# YOUR INSTRUCTIONS
Once the pictures are removed, reproduce what is left of the data below exactly.

# DATA

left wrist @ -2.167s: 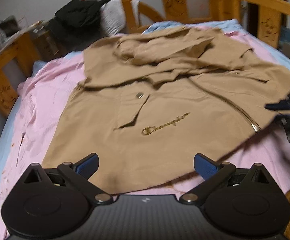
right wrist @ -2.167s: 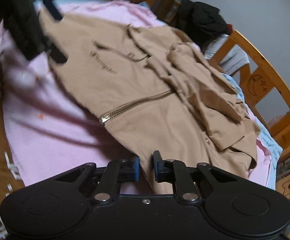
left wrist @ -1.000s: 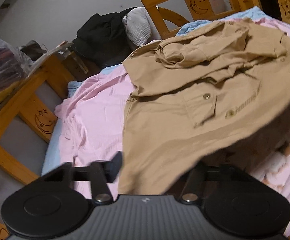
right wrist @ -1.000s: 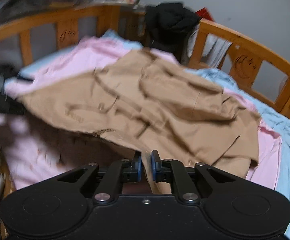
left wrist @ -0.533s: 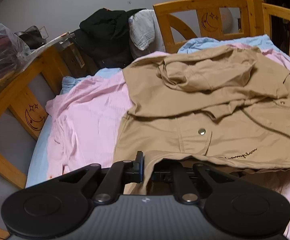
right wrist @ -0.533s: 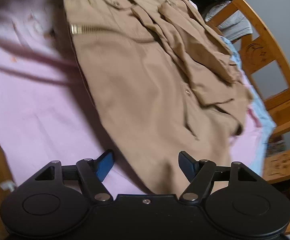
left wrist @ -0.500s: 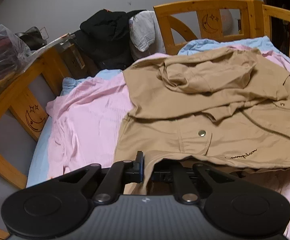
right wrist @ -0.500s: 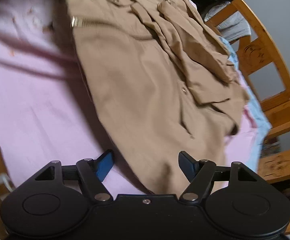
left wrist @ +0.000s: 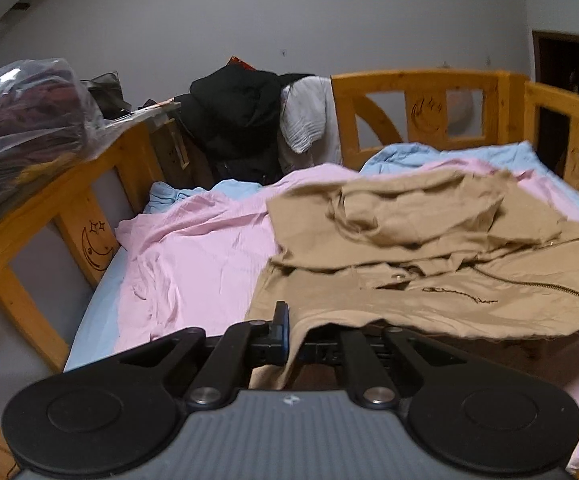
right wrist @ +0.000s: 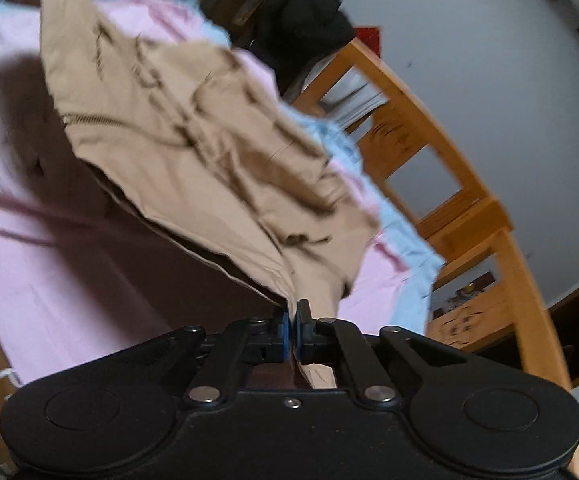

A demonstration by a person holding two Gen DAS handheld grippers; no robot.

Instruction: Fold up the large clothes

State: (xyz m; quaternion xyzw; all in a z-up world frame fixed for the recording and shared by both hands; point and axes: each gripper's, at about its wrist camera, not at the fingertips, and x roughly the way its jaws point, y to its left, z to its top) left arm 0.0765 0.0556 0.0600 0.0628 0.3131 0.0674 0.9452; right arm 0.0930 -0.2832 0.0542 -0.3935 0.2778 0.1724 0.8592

# SOLUTION BELOW
left wrist @ -2.167s: 
right wrist @ -2.167s: 
left wrist @ -1.000s: 
right wrist @ -1.000s: 
left wrist @ -0.533s: 
right wrist @ -0.533s: 
left wrist @ -0.500s: 
right wrist @ -0.500s: 
left wrist @ +0.000s: 
right wrist @ +0.000s: 

A demonstration by a person holding two Gen DAS handheld grippers; no robot.

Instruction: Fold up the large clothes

State: (xyz m; quaternion xyzw; all in a z-up world frame fixed for the recording and shared by both hands; point and axes: each gripper's, at about its wrist camera, not at the fingertips, and x roughly the way its jaws point, y to its left, z to its top) left arm 0.0765 0.0556 0.0600 0.0628 0.3131 0.0674 0.9452; right arm 0.0930 -0.2832 0.0542 -0.3935 0.2778 0.1724 0.8592

The exercise is done; no more work remains.